Looking back, looking forward

By Evelyn Rempel Petkau, Manitoba Correspondent

Winnipeg

Artist Annie Bergen stands in front of the mural she painted on the west wall of the Sargent Avenue Mennonite Central Committee (MCC) Thrift Store in the west end of Winnipeg.

A visually striking mural covers the west wall of the Sargent Avenue Mennonite Central Committee (MCC) Thrift Store in the west end of Winnipeg. In the foreground, vibrant colours depict future generations of the earliest Mennonite settlers in Manitoba. These offspring look across the river at a black and white scene of Mennonite migrants arriving by steamship more than a century ago.

The subject matter was a collaboration of ideas from West End Biz, a non-profit business improvement organization in the west end neighbourhood, the MCC Thrift Store and artist Annie Bergen’s own interests. Bergen was born in a Mennonite colony in Paraguay and migrated with her family to Winkler, Man., in 1986, when she was six.

“We try to build on the strengths, traditions and cultures of the area,” said Gabrielle Hamm, communications assistant at West End Biz. “We only stipulate that the mural must reflect either a culture or heritage or a famous person or hero.”

“We wanted something that would fit into the neighbourhood, not be just Mennonite,” said Thrift Store president Delores Lohrenz. “In our discussions with Annie, we came up with the boat from Minneapolis to Winnipeg that carried the first wave of new Mennonite immigrants.”

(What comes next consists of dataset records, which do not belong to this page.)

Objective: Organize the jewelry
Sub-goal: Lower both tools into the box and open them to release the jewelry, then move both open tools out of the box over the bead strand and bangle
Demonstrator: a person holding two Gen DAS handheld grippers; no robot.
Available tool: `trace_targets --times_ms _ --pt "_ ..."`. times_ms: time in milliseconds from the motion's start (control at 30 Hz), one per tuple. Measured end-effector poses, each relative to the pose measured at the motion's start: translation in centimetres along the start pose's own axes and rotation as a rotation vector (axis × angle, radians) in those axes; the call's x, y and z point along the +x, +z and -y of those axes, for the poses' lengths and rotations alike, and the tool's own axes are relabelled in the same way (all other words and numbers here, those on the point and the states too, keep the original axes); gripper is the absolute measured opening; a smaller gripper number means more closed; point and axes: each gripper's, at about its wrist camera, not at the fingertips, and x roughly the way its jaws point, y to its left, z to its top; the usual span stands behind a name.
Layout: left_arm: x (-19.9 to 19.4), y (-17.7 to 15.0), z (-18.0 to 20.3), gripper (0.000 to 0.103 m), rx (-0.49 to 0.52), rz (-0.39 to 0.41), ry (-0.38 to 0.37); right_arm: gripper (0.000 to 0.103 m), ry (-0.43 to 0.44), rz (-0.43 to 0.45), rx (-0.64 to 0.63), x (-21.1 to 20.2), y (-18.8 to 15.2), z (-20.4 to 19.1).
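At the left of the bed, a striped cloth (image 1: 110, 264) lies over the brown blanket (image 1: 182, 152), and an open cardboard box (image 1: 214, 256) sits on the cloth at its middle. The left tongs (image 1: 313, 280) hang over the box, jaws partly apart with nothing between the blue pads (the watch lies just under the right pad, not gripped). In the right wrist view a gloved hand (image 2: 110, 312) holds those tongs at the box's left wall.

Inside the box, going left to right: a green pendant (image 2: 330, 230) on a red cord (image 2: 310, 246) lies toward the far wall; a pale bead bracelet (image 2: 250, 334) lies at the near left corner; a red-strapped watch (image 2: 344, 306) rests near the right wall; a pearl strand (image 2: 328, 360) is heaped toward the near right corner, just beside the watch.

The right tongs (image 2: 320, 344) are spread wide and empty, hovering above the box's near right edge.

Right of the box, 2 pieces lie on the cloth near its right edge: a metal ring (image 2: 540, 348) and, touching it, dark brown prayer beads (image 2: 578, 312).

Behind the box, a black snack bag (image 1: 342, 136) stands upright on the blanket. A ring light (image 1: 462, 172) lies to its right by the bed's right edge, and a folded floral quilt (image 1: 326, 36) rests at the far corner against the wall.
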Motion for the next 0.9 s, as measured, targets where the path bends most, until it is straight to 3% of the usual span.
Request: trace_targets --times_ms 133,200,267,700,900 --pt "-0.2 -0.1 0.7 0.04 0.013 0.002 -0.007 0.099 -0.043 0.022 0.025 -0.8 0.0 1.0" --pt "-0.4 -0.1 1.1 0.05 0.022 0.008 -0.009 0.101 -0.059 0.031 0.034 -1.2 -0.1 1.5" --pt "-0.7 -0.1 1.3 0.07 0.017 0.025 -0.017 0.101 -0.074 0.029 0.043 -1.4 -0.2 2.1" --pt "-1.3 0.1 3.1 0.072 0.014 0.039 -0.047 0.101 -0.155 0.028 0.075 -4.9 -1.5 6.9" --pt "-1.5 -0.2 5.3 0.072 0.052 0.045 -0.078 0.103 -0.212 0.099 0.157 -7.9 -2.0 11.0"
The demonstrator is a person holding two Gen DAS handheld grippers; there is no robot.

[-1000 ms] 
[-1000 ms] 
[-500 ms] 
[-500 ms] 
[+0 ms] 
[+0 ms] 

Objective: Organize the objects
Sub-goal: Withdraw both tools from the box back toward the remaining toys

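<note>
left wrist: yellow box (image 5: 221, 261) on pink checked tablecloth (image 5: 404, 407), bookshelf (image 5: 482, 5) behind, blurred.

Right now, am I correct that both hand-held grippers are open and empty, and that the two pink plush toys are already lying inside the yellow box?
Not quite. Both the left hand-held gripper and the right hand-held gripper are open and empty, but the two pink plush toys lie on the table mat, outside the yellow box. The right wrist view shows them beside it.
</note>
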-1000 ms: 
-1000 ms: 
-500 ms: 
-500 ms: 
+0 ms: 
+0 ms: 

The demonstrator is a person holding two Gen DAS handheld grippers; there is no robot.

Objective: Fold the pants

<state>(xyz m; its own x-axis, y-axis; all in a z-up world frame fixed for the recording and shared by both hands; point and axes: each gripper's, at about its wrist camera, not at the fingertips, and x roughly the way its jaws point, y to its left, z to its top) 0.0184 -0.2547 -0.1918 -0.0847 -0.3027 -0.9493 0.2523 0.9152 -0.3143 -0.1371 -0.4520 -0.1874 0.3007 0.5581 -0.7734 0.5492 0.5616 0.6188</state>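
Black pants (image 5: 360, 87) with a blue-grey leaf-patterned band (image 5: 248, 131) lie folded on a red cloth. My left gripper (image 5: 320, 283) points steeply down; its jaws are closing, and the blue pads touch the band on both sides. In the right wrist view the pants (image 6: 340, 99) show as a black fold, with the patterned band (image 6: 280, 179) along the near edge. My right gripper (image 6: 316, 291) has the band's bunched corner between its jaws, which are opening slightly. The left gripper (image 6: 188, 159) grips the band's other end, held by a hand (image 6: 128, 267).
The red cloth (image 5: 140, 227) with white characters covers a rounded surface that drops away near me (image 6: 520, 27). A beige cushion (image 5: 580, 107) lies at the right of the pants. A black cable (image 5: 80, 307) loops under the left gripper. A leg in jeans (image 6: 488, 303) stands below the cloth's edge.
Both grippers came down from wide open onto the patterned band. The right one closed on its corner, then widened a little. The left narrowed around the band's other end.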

For Bergen, it was a perfect match. “It just so happened that I was hired by my former history prof at the time, Royden Loewen, to do research on the migration of Mennonites from the Prairies to Latin America and vice versa. This was the migration my grandparents were part of when entire villages moved to Latin America. My parents with their young family migrated back in later years because of greater opportunities.”

At first, the mural “was just an image in my head that showed the significance of the future generations looking back at the early settlers fleeing persecution in their homeland and starting a new life in Canada.”

However, the river has taken on greater significance since completing the mural, said Bergen. “It represents for me the gap between the generations. The new generations look back and try to understand. They look with awe and try to live up to the risks that were taken for the sake of future generations. Being raised here is a lot different than being raised in an isolated South American colony. It comes to a point where we begin to understand and to respect the decisions of past generations.”

For Bergen, the mural is more than the story of group of people; it is a personal story. But it is also a story that will speak to the neighbourhood, a community that is predominantly first-generation Canadians and recent immigrants.